That's collegial and fair.  All I can ask is that you please consider my argument, as carefully as I have considered yours.

It is of logical necessity that fixed frames cannot exist in a four-dimension, connected and continuous, spacetime.  This is a property among others that led Einstein to the coordinate-free geometry of general relativity.  What is true in GR cannot be false in SR.

secur: "Re. 'all physics is local': like most science, this can never actually be proven, only disproven."

Falsification is indeed the highest honor that one can bestow on a scientific theory.  In this case, though, we are not speaking of a theory; rather, a measurement framework.  As Wheeler said, "No phenomenon is a real phenomenon until it is an observed phenomenon."  

And that is what Joy Christian promises:  a coordinate-free framework.  How does one have a coordinate-free framework with a privileged observer?  Joy adds the concept of nature's random choice, that stands in for the role of time -- a nonlinear time that forces the framework to be analytical.  An analytical measure is dependent on boundary conditions.  

So the boundary conditions are built into the 3-dimension ball analyzed in 4-dimension spacetime.  The parts share a rest frame initially.  http://www.relativitybook.com/resources/...metry.html Einstein, from "Geometry and Experience":  "All practical geometry is based upon a principle which is accessible to experience, and which we will now try to realise.

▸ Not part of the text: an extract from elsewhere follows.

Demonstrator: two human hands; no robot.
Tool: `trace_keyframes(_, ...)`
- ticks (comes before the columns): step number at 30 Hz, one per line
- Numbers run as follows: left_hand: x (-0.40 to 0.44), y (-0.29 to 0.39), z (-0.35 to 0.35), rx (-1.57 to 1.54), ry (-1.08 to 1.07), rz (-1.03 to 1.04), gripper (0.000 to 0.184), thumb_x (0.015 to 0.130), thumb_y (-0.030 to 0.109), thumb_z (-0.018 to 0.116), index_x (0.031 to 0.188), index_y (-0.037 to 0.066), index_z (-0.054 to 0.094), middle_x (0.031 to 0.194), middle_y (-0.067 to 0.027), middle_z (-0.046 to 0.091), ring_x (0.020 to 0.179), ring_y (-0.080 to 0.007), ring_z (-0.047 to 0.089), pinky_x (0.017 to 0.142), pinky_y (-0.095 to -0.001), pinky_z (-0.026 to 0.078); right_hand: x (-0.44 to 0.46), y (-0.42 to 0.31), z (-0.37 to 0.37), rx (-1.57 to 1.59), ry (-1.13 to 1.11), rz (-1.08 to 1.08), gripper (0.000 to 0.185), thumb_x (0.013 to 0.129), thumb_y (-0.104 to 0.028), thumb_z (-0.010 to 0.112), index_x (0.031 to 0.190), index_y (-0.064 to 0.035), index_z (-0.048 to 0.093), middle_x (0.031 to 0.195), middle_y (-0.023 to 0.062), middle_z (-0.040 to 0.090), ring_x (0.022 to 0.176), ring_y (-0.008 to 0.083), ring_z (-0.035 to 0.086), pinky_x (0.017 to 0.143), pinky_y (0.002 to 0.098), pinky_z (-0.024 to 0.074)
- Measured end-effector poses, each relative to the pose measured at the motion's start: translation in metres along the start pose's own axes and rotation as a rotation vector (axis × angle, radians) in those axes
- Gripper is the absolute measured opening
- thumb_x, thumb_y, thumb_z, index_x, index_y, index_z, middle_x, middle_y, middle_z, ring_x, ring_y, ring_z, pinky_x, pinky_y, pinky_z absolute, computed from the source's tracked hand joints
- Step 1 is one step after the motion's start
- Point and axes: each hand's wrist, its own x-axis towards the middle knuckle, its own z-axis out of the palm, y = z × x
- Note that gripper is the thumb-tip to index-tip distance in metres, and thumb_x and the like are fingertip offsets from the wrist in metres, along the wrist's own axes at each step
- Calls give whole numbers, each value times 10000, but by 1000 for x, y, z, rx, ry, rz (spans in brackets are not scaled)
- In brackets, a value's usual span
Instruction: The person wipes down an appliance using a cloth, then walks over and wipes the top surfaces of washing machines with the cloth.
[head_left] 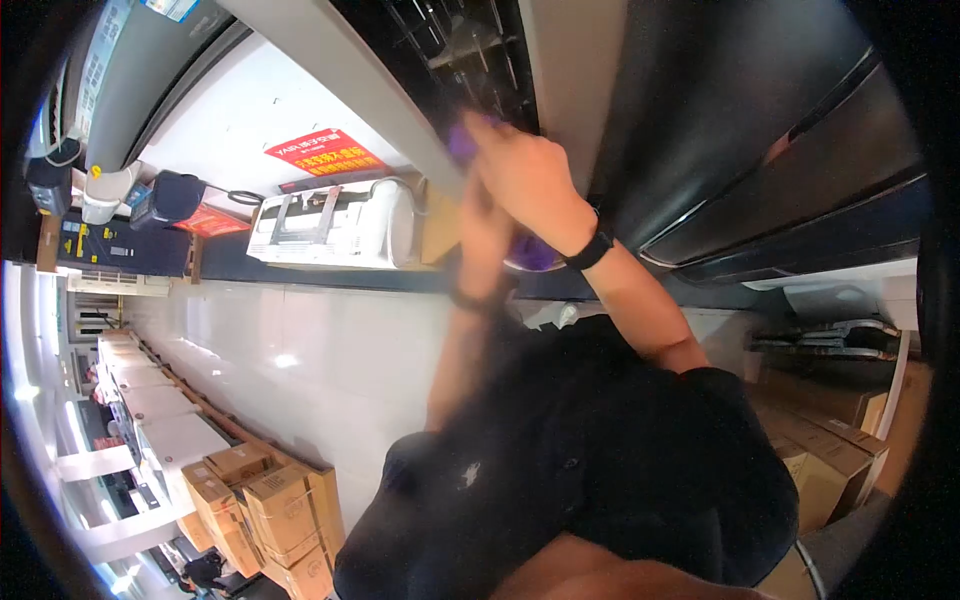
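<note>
Meeting before a tall grey unit (pixel 575 75), the right hand (pixel 532 182) overlaps the left hand (pixel 482 215) in view. The right hand's fingers are bent toward purple material (pixel 463 143); whether they grip it cannot be told. The left hand is blurred and partly covered, its state indeterminable. The purple material lies at the fingertips, beside the unit's dark recess (pixel 470 50); a second purple patch (pixel 533 252) shows below the hands, its connection unclear. A black wristband (pixel 593 248) sits on the right wrist.

Surface: a dark, low platform (pixel 330 275) runs across the view, bearing a white appliance (pixel 340 225) left of the hands. Cardboard (pixel 440 222) adjoins the appliance's near end. A red sign (pixel 325 152) lies just behind.

Floor: glossy, pale tiles (pixel 285 350) extend from the platform edge to stacked cartons (pixel 270 500), giving moving room on the left side.

Obstructions: dark glossy cabinets (pixel 780 170) close in on the right, with more boxes (pixel 825 455) below them. Another person (pixel 205 570) is visible far off, beyond the stacked cartons.
</note>
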Motion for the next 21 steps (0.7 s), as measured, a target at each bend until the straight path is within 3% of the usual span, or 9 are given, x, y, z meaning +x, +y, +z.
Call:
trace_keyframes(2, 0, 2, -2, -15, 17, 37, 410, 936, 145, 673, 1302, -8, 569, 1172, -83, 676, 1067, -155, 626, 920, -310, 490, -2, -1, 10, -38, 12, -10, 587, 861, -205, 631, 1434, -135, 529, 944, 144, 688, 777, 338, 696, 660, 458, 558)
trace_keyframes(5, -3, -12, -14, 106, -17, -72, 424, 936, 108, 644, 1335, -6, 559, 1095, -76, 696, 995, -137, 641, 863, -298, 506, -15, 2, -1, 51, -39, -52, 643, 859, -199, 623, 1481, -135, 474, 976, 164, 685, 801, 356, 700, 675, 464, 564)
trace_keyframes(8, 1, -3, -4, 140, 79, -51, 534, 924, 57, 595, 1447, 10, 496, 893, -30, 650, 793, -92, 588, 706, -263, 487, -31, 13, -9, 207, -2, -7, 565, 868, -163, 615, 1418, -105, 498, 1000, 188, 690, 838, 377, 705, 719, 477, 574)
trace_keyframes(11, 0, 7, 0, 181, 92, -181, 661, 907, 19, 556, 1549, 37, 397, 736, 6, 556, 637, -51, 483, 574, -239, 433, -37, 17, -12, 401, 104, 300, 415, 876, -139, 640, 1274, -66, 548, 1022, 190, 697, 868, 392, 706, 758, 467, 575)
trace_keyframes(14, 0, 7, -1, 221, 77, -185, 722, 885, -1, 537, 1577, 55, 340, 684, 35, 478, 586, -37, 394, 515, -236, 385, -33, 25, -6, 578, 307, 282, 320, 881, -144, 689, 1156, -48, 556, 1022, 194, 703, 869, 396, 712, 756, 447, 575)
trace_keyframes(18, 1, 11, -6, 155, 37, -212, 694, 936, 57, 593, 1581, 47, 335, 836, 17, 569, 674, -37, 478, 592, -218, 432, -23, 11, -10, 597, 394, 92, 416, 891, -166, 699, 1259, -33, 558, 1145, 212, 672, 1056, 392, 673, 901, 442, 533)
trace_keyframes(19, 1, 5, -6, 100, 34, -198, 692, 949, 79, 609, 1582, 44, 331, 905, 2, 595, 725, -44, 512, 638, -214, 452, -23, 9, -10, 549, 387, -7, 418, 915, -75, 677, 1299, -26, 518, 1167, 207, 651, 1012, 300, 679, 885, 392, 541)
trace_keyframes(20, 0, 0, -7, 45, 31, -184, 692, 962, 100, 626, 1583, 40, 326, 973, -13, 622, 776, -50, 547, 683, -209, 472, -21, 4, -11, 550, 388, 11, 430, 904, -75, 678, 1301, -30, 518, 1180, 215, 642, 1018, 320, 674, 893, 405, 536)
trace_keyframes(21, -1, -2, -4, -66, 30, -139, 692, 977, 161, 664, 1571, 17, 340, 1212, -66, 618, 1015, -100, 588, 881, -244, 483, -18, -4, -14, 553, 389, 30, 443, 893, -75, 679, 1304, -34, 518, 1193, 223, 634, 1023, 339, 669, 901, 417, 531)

We will call that which is enclosed between two boundaries, marked upon a practically-rigid body, a tract. We imagine two practically-rigid bodies, each with a tract marked out on it. These two tracts are said to be 'equal to one another' if the boundaries of the one tract can be brought to coincide permanently with the boundaries of the other. We now assume that:

If two tracts are found to be equal once and anywhere, they are equal always and everywhere."

Can't do that with dice.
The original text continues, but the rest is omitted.